“You each can play a critical role in this process by providing a qualified petitioner — one who has a clean record in prison, does not present a threat to public safety, and who is facing a life or near-life sentence that is excessive under current law — with the opportunity to get a fresh start,” Cole told the lawyers.
His remarks were part of a broader prison reform effort by the Justice Department. In August, Attorney General Eric H. Holder Jr. announced that low-level drug offenders with no connection to gangs or large-scale drug organizations would no longer be charged with offenses that called for severe mandatory sentences. President Obama later commuted the sentences of eight inmates serving a long time for crack cocaine convictions.
Each of them had served at least 15 years and had been convicted before the 2010 Fair Sentencing Act, which sought to reduce the sentencing disparity between those convicted of crack and powder cocaine crimes.
“The president’s grant of commutations for these eight individuals is only a first step,” Cole said Thursday. “There are more low-level, nonviolent drug offenders who remain in prison, and who would likely have received a substantially lower sentence if convicted of precisely the same offenses today.”
It’s unclear how many inmates could qualify for clemency, but thousands of federal inmates are serving time for crack cocaine offenses.

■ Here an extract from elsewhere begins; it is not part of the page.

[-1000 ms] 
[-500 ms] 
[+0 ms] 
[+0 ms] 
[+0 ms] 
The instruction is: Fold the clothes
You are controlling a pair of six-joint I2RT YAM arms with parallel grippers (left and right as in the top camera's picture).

Civil liberties groups, including the American Civil Liberties Union, applauded Cole’s announcement.
“The Obama administration is taking an important step toward undoing the damage that extreme sentencing has done to so many in our criminal justice system,” said Laura W. Murphy, director of the ACLU’s Washington Legislative Office.
In other action Thursday on criminal justice reform, the Senate Judiciary Committee voted to advance a bill, sponsored by Sens. Mike Lee (R-Utah) and Richard J. Durbin (D-Ill.), that would reduce mandatory minimum sentences for federal drug offenders by half and allow 8,800 federal inmates imprisoned for crack cocaine crimes to return to court to seek punishments in line with the Fair Sentencing Act.
Sen. Charles E. Grassley (Iowa), the ranking Republican on the panel, called the legislation “a step backward.” In a statement, he cited a letter sent to Holder from the National Association of Assistant United States Attorneys that said “the merits of mandatory minimum sentences are abundantly clear.”
“They provide us leverage to secure cooperation from defendants. . . . They protect law-abiding citizens and help to hold crime in check,” the group said.
Julie Stewart, president of Families Against Mandatory Minimums, called the bill “bipartisan and reasonable” and said it would “save taxpayers billions of dollars by locking up fewer nonviolent drug offenders for shorter periods of time.”
Holder, testifying before the Senate Judiciary Committee on Wednesday, said federal prison costs represent one-third of the Justice Department budget. He called the enormous costs of overburdened prisons “a growing and potentially very dangerous problem.”
The cost of incarceration in the United States was $80 billion in 2010. The U.S. population has grown by about a third since 1980, but the federal prison population has increased by about 800 percent and federal prisons are operating at nearly 40 percent over capacity, Justice officials said.